3.4 Die Frage, ob im Fall der Rechtskraft der rekursgerichtlichen Abweisung des Insolvenzeröffnungsantrags die Vertretungsbefugnis der Gesellschaftsorgane rückwirkend wieder aufleben könnte (vgl Senoner in Konecny Insolvenzgesetze § 79 IO Rz 19), ist hier nicht präjudiziell. Denn schon das Rekursgericht hat den Einschreiter darauf hingewiesen, dass für die aufgelöste KG Gesamtvertretungsbefugnis nach § 150 iVm § 161 Abs 2 UGB bestand. Der Einschreiter verweist in seinem Rechtsmittel ebenfalls ausdrücklich auf diesen Umstand, vermeint aber, dass er diese alleine wahrnehmen könne. Bei der kollektiven Vertretungsbefugnis können die zur Liquidation gehörenden Handlungen aber nur gemeinsam vorgenommen werden (§ 150 Abs 1 UGB; 6 Ob 127/17w = RS0131903; 6 Ob 1/18t; 7 Ob 734/78 = RS0035123 [zu Prozesserklärungen]). Wenn das Rekursgericht die Rekurslegitimation des ausdrücklich als Einzelperson und erkennbar im Widerspruch zu einem weiteren Liquidator eingeschrittenen Revisionsrekurswerbers im Sinne der Rechtsprechung im Erlagsverfahren verneint hat, bedarf die Zurückweisung des Rekurses unabhängig von der Vertretungsbefugnis des Insolvenzverwalters mangels erheblicher Rechtsfrage keiner Korrektur.
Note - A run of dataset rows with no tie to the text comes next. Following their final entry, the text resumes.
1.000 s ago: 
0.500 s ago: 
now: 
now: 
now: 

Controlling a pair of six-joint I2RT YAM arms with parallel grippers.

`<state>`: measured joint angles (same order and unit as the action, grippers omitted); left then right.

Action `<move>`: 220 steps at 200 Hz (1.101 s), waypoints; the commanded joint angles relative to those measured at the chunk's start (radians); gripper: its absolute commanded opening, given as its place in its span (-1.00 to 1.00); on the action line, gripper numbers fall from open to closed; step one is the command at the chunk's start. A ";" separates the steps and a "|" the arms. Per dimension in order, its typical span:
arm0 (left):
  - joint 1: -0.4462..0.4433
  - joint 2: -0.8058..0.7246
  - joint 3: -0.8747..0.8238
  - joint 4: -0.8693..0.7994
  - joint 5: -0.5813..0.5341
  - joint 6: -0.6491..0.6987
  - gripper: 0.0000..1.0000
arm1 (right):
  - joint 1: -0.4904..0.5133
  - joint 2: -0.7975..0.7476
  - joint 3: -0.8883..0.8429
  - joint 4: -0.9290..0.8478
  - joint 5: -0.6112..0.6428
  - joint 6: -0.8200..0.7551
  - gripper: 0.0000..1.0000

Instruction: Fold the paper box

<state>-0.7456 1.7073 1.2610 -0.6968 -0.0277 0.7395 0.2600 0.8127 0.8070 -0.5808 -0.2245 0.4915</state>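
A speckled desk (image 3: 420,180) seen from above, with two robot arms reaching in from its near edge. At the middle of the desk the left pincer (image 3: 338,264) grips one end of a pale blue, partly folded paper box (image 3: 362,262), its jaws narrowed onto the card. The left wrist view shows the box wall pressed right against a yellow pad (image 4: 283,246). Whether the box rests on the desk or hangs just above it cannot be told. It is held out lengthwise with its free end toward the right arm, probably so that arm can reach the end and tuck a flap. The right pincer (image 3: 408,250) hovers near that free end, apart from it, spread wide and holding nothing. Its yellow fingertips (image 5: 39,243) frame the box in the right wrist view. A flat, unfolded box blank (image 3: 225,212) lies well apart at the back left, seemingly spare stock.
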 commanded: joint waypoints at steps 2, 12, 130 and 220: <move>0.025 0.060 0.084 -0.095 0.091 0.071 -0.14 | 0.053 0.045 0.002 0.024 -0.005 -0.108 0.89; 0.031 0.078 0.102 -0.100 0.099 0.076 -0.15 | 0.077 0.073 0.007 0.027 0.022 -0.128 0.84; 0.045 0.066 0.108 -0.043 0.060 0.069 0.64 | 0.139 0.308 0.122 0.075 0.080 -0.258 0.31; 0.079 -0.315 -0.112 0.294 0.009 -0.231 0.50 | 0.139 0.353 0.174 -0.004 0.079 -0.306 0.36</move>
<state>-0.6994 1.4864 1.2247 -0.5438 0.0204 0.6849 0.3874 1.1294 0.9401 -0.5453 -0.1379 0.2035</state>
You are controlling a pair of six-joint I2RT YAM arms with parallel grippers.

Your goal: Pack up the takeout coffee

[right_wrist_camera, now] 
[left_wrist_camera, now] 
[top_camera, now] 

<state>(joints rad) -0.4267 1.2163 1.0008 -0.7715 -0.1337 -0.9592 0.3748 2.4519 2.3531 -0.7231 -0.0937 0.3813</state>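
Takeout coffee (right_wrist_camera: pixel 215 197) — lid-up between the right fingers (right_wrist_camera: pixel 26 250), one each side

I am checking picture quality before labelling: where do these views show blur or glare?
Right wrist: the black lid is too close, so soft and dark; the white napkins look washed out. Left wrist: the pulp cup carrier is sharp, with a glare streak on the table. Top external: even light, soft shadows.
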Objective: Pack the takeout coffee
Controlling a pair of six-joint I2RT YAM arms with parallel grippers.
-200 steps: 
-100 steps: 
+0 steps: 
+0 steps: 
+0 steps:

4. Auch der Hinweis, dass der neuerliche Insolvenzeröffnungsantrag bzw der Revisionsrekurs im Insolvenzeröffnungsverfahren rechtsmissbräuchlich gestellt worden seien, kann die Zulässigkeit des Rechtsmittels nicht stützen. Diese Fragen sind Gegenstand des Rechtsmittelverfahrens im Insolvenzverfahren. Selbst ein missbräuchlich gestellter Antrag/Revisionsrekurs ändert nichts daran, dass das Insolvenzverfahren eröffnet wurde und die oben referierten Wirkungen zur Folge hatte. Damit hängt die Frage der Rechtsmittellegitimation des Einschreiters gerade nicht von der Beantwortung der zum Missbrauch aufgeworfenen Fragen ab. Bei dieser Sachlage käme somit der Lösung der als erheblich angesehenen Rechtsfrage nur theoretische Bedeutung zu. Die Anrufung des Obersten Gerichtshofs ist aber nur zulässig, wenn die Entscheidung gerade von der Lösung einer erheblichen Rechtsfrage abhängt, die angeschnittene Rechtsfrage also für die Entscheidung präjudiziell ist (RS0088931).